WHAT THE TASK REQUIRES: Images don't belong in the copy. Output the rest of the data exactly.

━━━━

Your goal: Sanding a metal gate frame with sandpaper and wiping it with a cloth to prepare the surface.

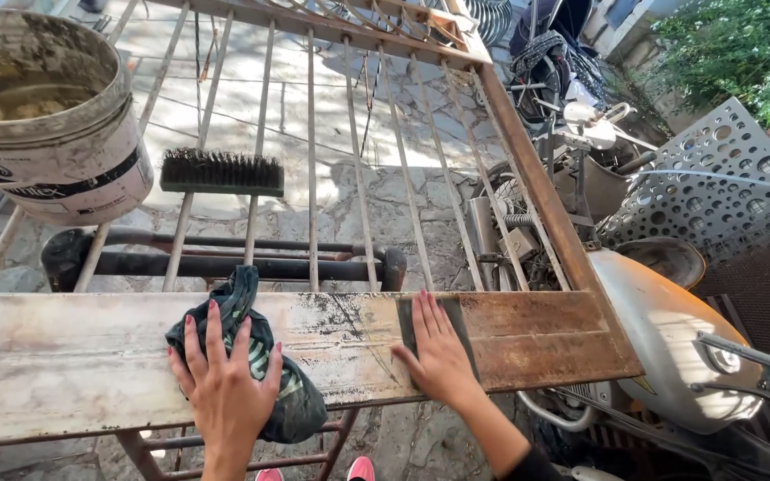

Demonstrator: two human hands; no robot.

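Note:
A rusty metal gate lies flat in front of me, its broad bottom panel [73, 356] whitish on the left and brown with rust on the right. My left hand [225, 374] presses flat on a dark crumpled rag [265, 356] that lies on the panel. My right hand [438, 352] rests flat, fingers together, on a dark grey sheet of sandpaper [465, 325] at the edge of the rusty part. Thin vertical bars [312, 151] run away from the panel to the gate's far rail.
A dirty white bucket [55, 134] with murky liquid stands on the bars at top left. A black-bristled brush [222, 172] lies on the bars beside it. A motorcycle [670, 330] stands close on the right, with a perforated metal sheet [715, 178] behind it. Stone paving lies below.

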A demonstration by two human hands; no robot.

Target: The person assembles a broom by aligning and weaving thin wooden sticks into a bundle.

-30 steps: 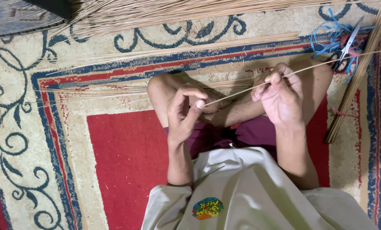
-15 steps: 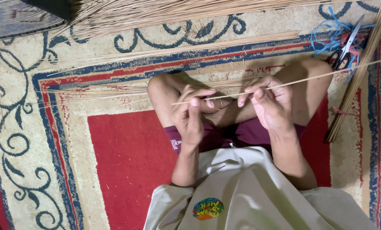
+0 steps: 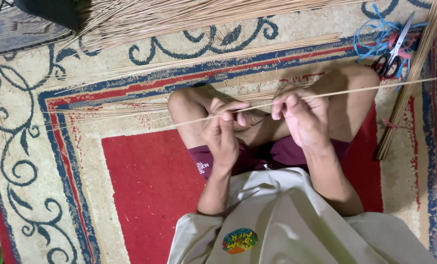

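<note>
I sit cross-legged on a patterned carpet point(image 3: 130, 186). A long thin pale stick point(image 3: 375, 89) runs nearly level across my knees, from the lower left to the right edge. My left hand point(image 3: 222, 128) pinches it between thumb and fingers near its middle. My right hand point(image 3: 300, 113) grips the same stick a little further right, fingers curled over it. Both hands hover just above my crossed legs.
A big heap of thin sticks point(image 3: 179, 19) lies at the top. Laid-out sticks point(image 3: 204, 58) stretch across the carpet above my knees. Black-handled scissors point(image 3: 393, 51) rest on blue plastic strings point(image 3: 375, 29) at the top right. A tied stick bundle point(image 3: 409, 83) runs down the right side.
The stick has swung from a slant to nearly level and slid left through my hands. My left hand moved up to it and both hands now sit lower and closer together.
</note>
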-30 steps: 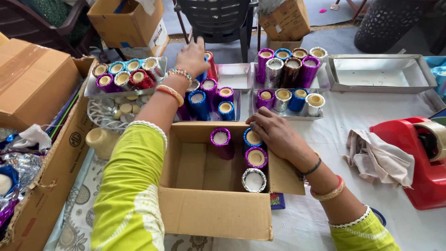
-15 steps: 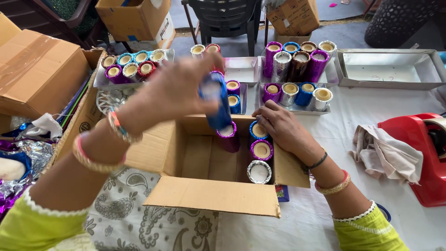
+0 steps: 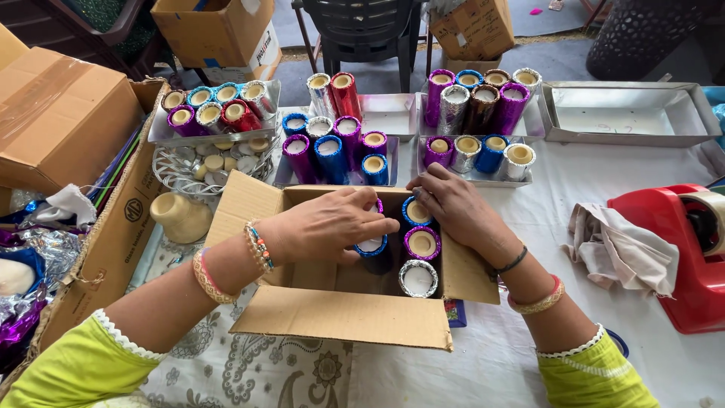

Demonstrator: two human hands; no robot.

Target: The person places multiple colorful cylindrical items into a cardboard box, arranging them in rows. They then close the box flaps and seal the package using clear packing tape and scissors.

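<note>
cardboard box (image 3: 340, 317) on white cloth (image 3: 604, 174); left fingers (image 3: 377, 227) grip blue tube (image 3: 371, 249), right fingers' (image 3: 434, 193) state unclear.

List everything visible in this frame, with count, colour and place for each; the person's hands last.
open carton: one, brown, centre of table.
foil-wrapped tubes in carton: about five showing, blue, purple, silver; one blue tube under the left hand.
metal trays: several, silver, back of table; one bare, the others hold foil tubes in purple, blue, red, silver.
tape dispenser: one, red, right edge.
cloth: one, beige, beside dispenser.
closed carton: one, brown, left.
chair: one, dark, behind table.
left hand: grips the blue tube in the carton.
right hand: rests on tubes at carton's back.
</note>
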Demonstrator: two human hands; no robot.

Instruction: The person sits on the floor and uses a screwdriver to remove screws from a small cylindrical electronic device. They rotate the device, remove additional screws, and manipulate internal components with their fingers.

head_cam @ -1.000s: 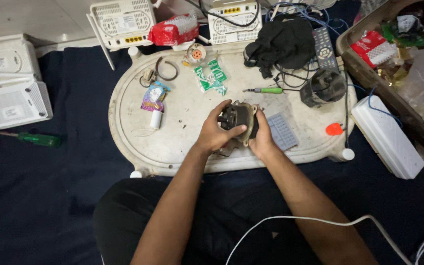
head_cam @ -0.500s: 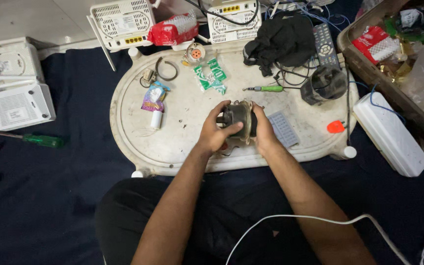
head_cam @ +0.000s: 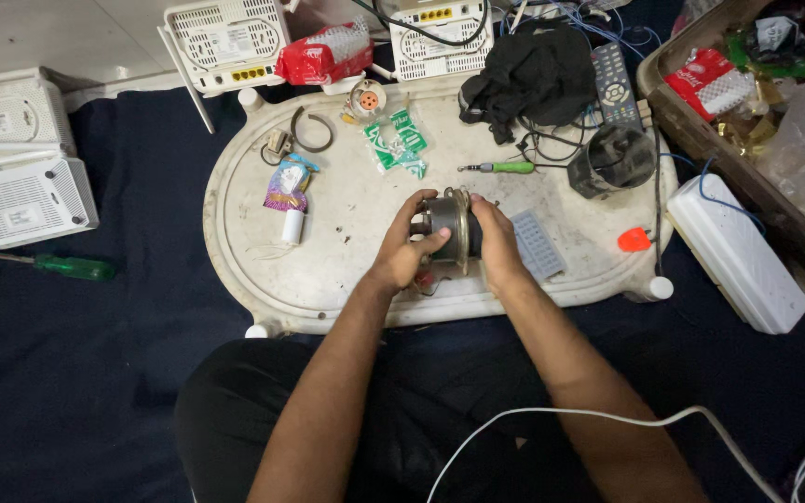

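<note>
I hold a small round electric motor [head_cam: 447, 226] between both hands over the middle of the white oval tray [head_cam: 347, 298], which sits on the dark blue cloth [head_cam: 142, 307] in front of my crossed legs. My left hand [head_cam: 409, 250] grips the motor's grey body from the left, fingers curled over its top and thumb across the near face; my right hand [head_cam: 496, 244] is clasped against its right side, palm pressed to the metal rim. The motor lies on its side, its flat rim standing upright between my palms, just above the tray's surface. Just right of my right hand a grey ribbed pad [head_cam: 538, 246] lies flat on the tray. Farther back a green-handled screwdriver [head_cam: 505, 168] lies near a dark round housing [head_cam: 613, 160] and a heap of black cloth [head_cam: 533, 74]. To the left lie a small tube in a purple wrapper [head_cam: 288, 191] and green sachets [head_cam: 401, 142]. A second green screwdriver [head_cam: 67, 267] rests on the cloth well off to my left, beside white router boxes [head_cam: 25, 200].
</note>
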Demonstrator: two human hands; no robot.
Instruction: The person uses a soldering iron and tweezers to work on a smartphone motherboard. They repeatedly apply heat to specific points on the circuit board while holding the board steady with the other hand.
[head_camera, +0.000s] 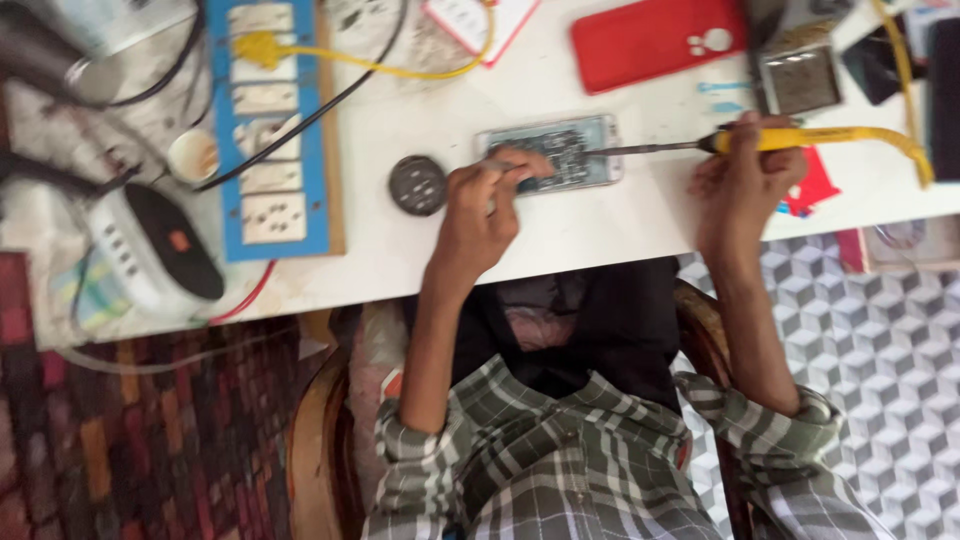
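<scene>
Opened phone (560, 152) flat on worktop (600, 225), centre frame, pinned by left hand (480, 205), grip closed on a thin tool, too blurred to name. Right hand (745, 175) grip wrapped round yellow soldering iron (800, 140), tip laid sideways onto the board for reach.

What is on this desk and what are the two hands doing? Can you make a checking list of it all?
Surface: white table, stained at the left.
Job's things: opened phone lying flat; yellow-handled soldering iron with its tip on the phone.
Clutter: round dark tin, red phone case, small white cup, white and black device.
Grippers: left hand pinches a thin tool at the phone; right hand grips the iron's handle.
Cables: yellow cord, black cord, blue socket board.
Surroundings: cube-patterned floor, wooden chair.
</scene>
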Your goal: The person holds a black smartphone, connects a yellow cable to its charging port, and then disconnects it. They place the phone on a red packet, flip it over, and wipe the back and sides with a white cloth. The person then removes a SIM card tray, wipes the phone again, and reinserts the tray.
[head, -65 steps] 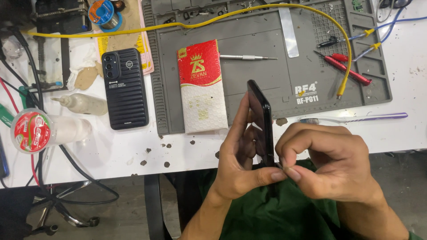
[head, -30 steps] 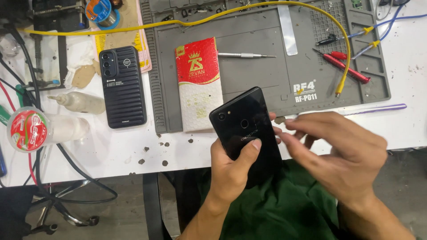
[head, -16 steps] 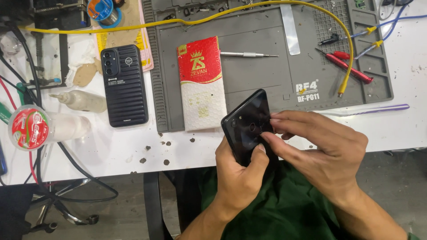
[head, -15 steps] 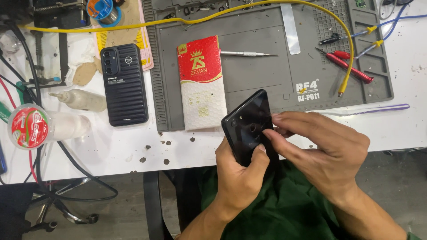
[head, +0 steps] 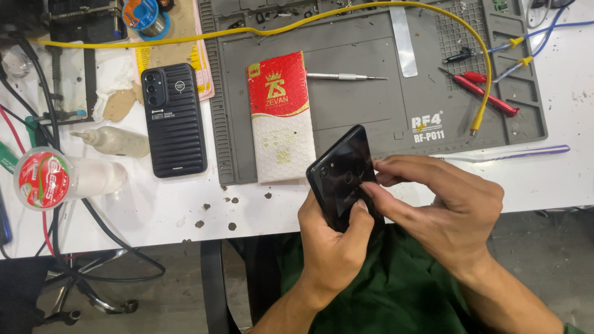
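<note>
Far left of the white bench (head: 154,210): a round tub w/ red printed lid (head: 42,179) lies on its side; contents not visible. Just right of it, a small squeeze bottle (head: 111,141) w/ pale fluid, also lying flat, nozzle pointing left. Next, a ribbed black phone (head: 173,120) rests back-up, camera end away from the person. A solder spool (head: 143,13) sits at the top edge.

Centre: grey repair mat (head: 359,105) w/ moulded tray pockets along its top and right rim; the pockets hold small screws/parts, too small to ID. On the mat: a red-and-white flat packet (head: 281,117), a thin metal screwdriver (head: 346,77), a yellow cable (head: 371,12) looping over the top.

Change vs. approx. 2 s ago: the black smartphone (head: 341,179) was held edge-on to the camera; it is now turned back-face up, rear cover and camera cluster showing. Judgement: rear cover is now presented for inspection or pressing.

Grip state: left hand (head: 334,238) cups the phone from below, thumb across the lower back, closed firmly on it. Right hand (head: 445,207) lies over the phone's right edge, fingertips pressing the back; contact, not a full wrap. The phone is held off the bench, over its front edge, above the person's lap.

Right: red-handled tweezers/probes (head: 479,93) on the mat; a purple strip (head: 513,153) on the bench.
</note>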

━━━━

SOLUTION:
Your goal: Sanding a metal gate frame with sandpaper and wiping it with a cloth to prepare the surface.


Demonstrator: two human hands; no robot.

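Note:
A rusty metal gate lies flat in front of me, its broad bottom panel [73, 356] whitish on the left and brown with rust on the right. My left hand [225, 374] presses flat on a dark crumpled rag [265, 356] that lies on the panel. My right hand [438, 352] rests flat, fingers together, on a dark grey sheet of sandpaper [465, 325] at the edge of the rusty part. Thin vertical bars [312, 151] run away from the panel to the gate's far rail.
A dirty white bucket [55, 134] with murky liquid stands on the bars at top left. A black-bristled brush [222, 172] lies on the bars beside it. A motorcycle [670, 330] stands close on the right, with a perforated metal sheet [715, 178] behind it. Stone paving lies below.
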
A demonstration by two human hands; no robot.

Target: The person assembles a broom by aligning and weaving thin wooden sticks into a bundle.

-30 steps: 
-15 steps: 
+0 steps: 

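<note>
I sit cross-legged on a patterned carpet point(image 3: 130, 186). A long thin pale stick point(image 3: 375, 89) runs nearly level across my knees, from the lower left to the right edge. My left hand point(image 3: 222, 128) pinches it between thumb and fingers near its middle. My right hand point(image 3: 300, 113) grips the same stick a little further right, fingers curled over it. Both hands hover just above my crossed legs.
A big heap of thin sticks point(image 3: 179, 19) lies at the top. Laid-out sticks point(image 3: 204, 58) stretch across the carpet above my knees. Black-handled scissors point(image 3: 393, 51) rest on blue plastic strings point(image 3: 375, 29) at the top right. A tied stick bundle point(image 3: 409, 83) runs down the right side.
The stick has swung from a slant to nearly level and slid left through my hands. My left hand moved up to it and both hands now sit lower and closer together.
</note>
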-30 steps: 
-15 steps: 
+0 steps: 

Demonstrator: two human hands; no robot.

Target: The person places multiple colorful cylindrical items into a cardboard box, arranging them in rows. They then close the box flaps and seal the package using clear packing tape and scissors.

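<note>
cardboard box (image 3: 340, 317) on white cloth (image 3: 604, 174); left fingers (image 3: 377, 227) grip blue tube (image 3: 371, 249), right fingers' (image 3: 434, 193) state unclear.

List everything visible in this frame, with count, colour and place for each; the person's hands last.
open carton: one, brown, centre of table.
foil-wrapped tubes in carton: about five showing, blue, purple, silver; one blue tube under the left hand.
metal trays: several, silver, back of table; one bare, the others hold foil tubes in purple, blue, red, silver.
tape dispenser: one, red, right edge.
cloth: one, beige, beside dispenser.
closed carton: one, brown, left.
chair: one, dark, behind table.
left hand: grips the blue tube in the carton.
right hand: rests on tubes at carton's back.
</note>
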Demonstrator: two human hands; no robot.

Instruction: The person sits on the floor and uses a screwdriver to remove screws from a small cylindrical electronic device. They rotate the device, remove additional screws, and manipulate internal components with their fingers.

head_cam @ -1.000s: 
head_cam @ -0.500s: 
head_cam @ +0.000s: 

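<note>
I hold a small round electric motor [head_cam: 447, 226] between both hands over the middle of the white oval tray [head_cam: 347, 298], which sits on the dark blue cloth [head_cam: 142, 307] in front of my crossed legs. My left hand [head_cam: 409, 250] grips the motor's grey body from the left, fingers curled over its top and thumb across the near face; my right hand [head_cam: 496, 244] is clasped against its right side, palm pressed to the metal rim. The motor lies on its side, its flat rim standing upright between my palms, just above the tray's surface. Just right of my right hand a grey ribbed pad [head_cam: 538, 246] lies flat on the tray. Farther back a green-handled screwdriver [head_cam: 505, 168] lies near a dark round housing [head_cam: 613, 160] and a heap of black cloth [head_cam: 533, 74]. To the left lie a small tube in a purple wrapper [head_cam: 288, 191] and green sachets [head_cam: 401, 142]. A second green screwdriver [head_cam: 67, 267] rests on the cloth well off to my left, beside white router boxes [head_cam: 25, 200].
</note>
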Demonstrator: two human hands; no robot.
Instruction: The person uses a soldering iron and tweezers to work on a smartphone motherboard. They repeatedly apply heat to specific points on the circuit board while holding the board steady with the other hand.
[head_camera, +0.000s] 
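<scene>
Opened phone (560, 152) flat on worktop (600, 225), centre frame, pinned by left hand (480, 205), grip closed on a thin tool, too blurred to name. Right hand (745, 175) grip wrapped round yellow soldering iron (800, 140), tip laid sideways onto the board for reach.

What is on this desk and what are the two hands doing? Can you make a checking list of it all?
Surface: white table, stained at the left.
Job's things: opened phone lying flat; yellow-handled soldering iron with its tip on the phone.
Clutter: round dark tin, red phone case, small white cup, white and black device.
Grippers: left hand pinches a thin tool at the phone; right hand grips the iron's handle.
Cables: yellow cord, black cord, blue socket board.
Surroundings: cube-patterned floor, wooden chair.
</scene>
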Your goal: The person holds a black smartphone, connects a yellow cable to its charging port, and then disconnects it. They place the phone on a red packet, flip it over, and wipe the back and sides with a white cloth. The person then removes a SIM card tray, wipes the phone again, and reinserts the tray.
[head, -65 steps] 
[head, -30 steps] 
[head, -16 steps] 
[head, -15 steps] 
[head, +0 steps] 
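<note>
Far left of the white bench (head: 154,210): a round tub w/ red printed lid (head: 42,179) lies on its side; contents not visible. Just right of it, a small squeeze bottle (head: 111,141) w/ pale fluid, also lying flat, nozzle pointing left. Next, a ribbed black phone (head: 173,120) rests back-up, camera end away from the person. A solder spool (head: 143,13) sits at the top edge.

Centre: grey repair mat (head: 359,105) w/ moulded tray pockets along its top and right rim; the pockets hold small screws/parts, too small to ID. On the mat: a red-and-white flat packet (head: 281,117), a thin metal screwdriver (head: 346,77), a yellow cable (head: 371,12) looping over the top.

Change vs. approx. 2 s ago: the black smartphone (head: 341,179) was held edge-on to the camera; it is now turned back-face up, rear cover and camera cluster showing. Judgement: rear cover is now presented for inspection or pressing.

Grip state: left hand (head: 334,238) cups the phone from below, thumb across the lower back, closed firmly on it. Right hand (head: 445,207) lies over the phone's right edge, fingertips pressing the back; contact, not a full wrap. The phone is held off the bench, over its front edge, above the person's lap.

Right: red-handled tweezers/probes (head: 479,93) on the mat; a purple strip (head: 513,153) on the bench.
</note>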

The complete answer has been presented.